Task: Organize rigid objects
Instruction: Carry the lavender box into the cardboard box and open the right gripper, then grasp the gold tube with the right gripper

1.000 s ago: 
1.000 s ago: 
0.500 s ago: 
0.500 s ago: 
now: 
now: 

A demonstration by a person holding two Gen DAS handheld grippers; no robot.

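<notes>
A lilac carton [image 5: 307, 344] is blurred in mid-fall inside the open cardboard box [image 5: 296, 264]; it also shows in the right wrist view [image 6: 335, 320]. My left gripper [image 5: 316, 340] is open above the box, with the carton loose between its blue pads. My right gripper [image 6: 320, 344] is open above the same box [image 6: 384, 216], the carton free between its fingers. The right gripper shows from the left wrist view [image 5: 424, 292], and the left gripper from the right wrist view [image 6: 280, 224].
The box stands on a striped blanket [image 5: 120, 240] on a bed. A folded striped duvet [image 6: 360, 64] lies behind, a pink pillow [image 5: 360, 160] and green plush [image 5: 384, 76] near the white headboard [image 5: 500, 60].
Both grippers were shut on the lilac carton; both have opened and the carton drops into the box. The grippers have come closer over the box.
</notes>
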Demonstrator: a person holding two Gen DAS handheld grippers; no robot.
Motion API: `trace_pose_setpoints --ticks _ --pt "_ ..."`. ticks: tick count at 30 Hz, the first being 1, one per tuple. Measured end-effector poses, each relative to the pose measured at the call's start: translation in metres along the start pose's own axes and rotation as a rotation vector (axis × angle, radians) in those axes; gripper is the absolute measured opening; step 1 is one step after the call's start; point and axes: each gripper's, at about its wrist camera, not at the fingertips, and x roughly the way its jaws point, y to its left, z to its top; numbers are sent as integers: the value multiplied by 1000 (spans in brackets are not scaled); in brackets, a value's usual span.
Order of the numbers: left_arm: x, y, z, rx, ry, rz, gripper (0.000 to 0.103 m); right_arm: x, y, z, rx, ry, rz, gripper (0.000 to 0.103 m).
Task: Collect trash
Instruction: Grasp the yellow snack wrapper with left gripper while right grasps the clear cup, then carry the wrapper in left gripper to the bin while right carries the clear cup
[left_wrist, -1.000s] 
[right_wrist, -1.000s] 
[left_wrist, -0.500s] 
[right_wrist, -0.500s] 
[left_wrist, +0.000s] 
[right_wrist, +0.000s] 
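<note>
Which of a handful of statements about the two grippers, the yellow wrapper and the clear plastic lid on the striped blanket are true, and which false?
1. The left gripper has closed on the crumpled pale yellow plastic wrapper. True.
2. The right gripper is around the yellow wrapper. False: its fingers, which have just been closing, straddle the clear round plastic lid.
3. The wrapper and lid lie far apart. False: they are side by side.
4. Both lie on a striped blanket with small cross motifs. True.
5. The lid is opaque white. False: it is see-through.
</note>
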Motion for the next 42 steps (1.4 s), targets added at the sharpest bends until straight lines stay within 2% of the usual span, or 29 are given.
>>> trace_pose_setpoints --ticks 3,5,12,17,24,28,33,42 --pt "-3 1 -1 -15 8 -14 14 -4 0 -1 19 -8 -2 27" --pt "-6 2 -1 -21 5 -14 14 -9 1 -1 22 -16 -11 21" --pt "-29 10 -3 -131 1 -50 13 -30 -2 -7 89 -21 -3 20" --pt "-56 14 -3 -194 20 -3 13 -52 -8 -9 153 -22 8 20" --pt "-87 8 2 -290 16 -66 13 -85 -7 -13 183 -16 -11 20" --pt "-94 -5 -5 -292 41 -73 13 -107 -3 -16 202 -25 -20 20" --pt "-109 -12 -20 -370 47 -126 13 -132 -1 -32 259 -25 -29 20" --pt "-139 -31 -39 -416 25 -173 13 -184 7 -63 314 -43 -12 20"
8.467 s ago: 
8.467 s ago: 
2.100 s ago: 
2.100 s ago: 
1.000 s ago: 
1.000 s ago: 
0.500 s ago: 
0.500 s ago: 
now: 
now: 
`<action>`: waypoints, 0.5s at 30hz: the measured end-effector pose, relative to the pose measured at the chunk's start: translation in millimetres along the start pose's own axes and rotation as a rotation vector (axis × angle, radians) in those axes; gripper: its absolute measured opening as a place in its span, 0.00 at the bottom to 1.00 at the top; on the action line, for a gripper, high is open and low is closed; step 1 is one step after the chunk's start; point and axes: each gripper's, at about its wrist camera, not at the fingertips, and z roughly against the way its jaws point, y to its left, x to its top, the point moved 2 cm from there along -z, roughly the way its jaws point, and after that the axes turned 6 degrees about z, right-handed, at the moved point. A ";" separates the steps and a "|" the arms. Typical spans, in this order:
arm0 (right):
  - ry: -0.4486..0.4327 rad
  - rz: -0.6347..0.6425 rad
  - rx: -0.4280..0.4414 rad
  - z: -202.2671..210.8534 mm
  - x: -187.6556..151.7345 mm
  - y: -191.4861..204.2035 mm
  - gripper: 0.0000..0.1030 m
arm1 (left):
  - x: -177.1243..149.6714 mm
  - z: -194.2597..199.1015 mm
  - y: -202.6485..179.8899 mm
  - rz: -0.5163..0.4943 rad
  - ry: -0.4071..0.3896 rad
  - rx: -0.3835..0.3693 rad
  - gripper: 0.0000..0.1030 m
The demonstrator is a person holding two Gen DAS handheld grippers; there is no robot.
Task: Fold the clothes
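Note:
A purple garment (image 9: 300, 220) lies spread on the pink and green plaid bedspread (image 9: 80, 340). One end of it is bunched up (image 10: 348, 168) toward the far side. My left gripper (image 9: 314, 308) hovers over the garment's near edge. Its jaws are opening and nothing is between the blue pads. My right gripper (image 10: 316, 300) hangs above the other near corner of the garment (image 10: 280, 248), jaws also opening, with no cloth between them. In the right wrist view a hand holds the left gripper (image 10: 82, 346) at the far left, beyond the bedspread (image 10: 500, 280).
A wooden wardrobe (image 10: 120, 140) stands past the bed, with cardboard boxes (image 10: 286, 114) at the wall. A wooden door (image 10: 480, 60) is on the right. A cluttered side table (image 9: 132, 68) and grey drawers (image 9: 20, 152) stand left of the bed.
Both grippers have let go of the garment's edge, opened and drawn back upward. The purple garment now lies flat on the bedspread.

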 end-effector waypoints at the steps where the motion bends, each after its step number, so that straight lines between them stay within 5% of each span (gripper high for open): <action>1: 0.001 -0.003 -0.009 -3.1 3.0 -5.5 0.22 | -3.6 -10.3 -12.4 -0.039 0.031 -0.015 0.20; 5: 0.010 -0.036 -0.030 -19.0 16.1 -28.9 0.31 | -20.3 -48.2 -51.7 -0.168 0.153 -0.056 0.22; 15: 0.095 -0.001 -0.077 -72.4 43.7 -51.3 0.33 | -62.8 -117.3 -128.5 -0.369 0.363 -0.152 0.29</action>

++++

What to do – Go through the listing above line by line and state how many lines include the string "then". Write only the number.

Answer to this exercise – 2